All other metadata key/value pairs (that are not partitionKey) are set as headers in the Kafka message. Here is an example setting a correlationId for the message.

curl -X POST http://localhost:3500/v1.0/publish/myKafka/myTopic?metadata.correlationId=myCorrelationID&metadata.partitionKey=key1 \
  -H "Content-Type: application/json" \
  -d '{
        "data": {
          "message": "Hi"
        }
      }'

Avro Schema Registry serialization/deserialization

You can configure pub/sub to publish or consume data encoded using Avro binary serialization, leveraging an Apache Schema Registry (for example, Confluent Schema Registry, Apicurio).

Configuration

When configuring the Kafka pub/sub component metadata, you must define:

  • The schema registry URL
  • The API key/secret, if applicable

Schema subjects are automatically derived from topic names, using the standard naming convention. For example, for a topic named my-topic, the schema subject will be my-topic-value. When interacting with the message payload within the service, it is in JSON format. The payload is transparently serialized/deserialized within the Dapr component. Date/Datetime fields must be passed as their Epoch Unix timestamp equivalent (rather than typical Iso8601). 例如:

  • 2024-01-10T04:36:05.986Z should be passed as 1704861365986 (the number of milliseconds since Jan 1st, 1970)
  • 2024-01-10 should be passed as 19732 (the number of days since Jan 1st, 1970)

Publishing Avro messages

In order to indicate to the Kafka pub/sub component that the message should be using Avro serialization, the valueSchemaType metadata must be set to Avro.


curl -X "POST" http://localhost:3500/v1.0/publish/pubsub/my-topic?metadata.rawPayload=true&metadata.valueSchemaType=Avro -H "Content-Type: application/json" -d '{"order_number": "345", "created_date": 1704861365986}'

from dapr.clients import DaprClient

with DaprClient() as d:
    req_data = {
        'order_number': '345',
        'created_date': 1704861365986
    }
    # Create a typed message with content type and body
    resp = d.publish_event(
        pubsub_name='pubsub',
        topic_name='my-topic',
        data=json.dumps(req_data),
        publish_metadata={'rawPayload': 'true', 'valueSchemaType': 'Avro'}
    )
    # Print the request
    print(req_data, flush=True)

Subscribing to Avro topics

In order to indicate to the Kafka pub/sub component that the message should be deserialized using Avro, the valueSchemaType metadata must be set to Avro in the subscription metadata.
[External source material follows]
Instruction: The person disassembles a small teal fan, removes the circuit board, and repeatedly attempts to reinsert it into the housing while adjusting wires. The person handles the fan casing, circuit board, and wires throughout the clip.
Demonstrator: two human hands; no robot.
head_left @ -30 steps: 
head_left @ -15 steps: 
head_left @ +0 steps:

from fastapi import APIRouter, Body, Response, status
import json
import sys

app = FastAPI()

router = APIRouter()


@router.get('/dapr/subscribe')
def subscribe():
    subscriptions = [{'pubsubname': 'pubsub',
                      'topic': 'my-topic',
                      'route': 'my_topic_subscriber',
                      'metadata': {
                          'rawPayload': 'true',
                          'valueSchemaType': 'Avro',
                      } }]
    return subscriptions

@router.post('/my_topic_subscriber')
def my_topic_subscriber(event_data=Body()):
    print(event_data, flush=True)
      return Response(status_code=status.HTTP_200_OK)

app.include_router(router)

Create a Kafka instance


You can run Kafka locally using this Docker image. To run without Docker, see the getting started guide here.


To run Kafka on Kubernetes, you can use any Kafka operator, such as Strimzi.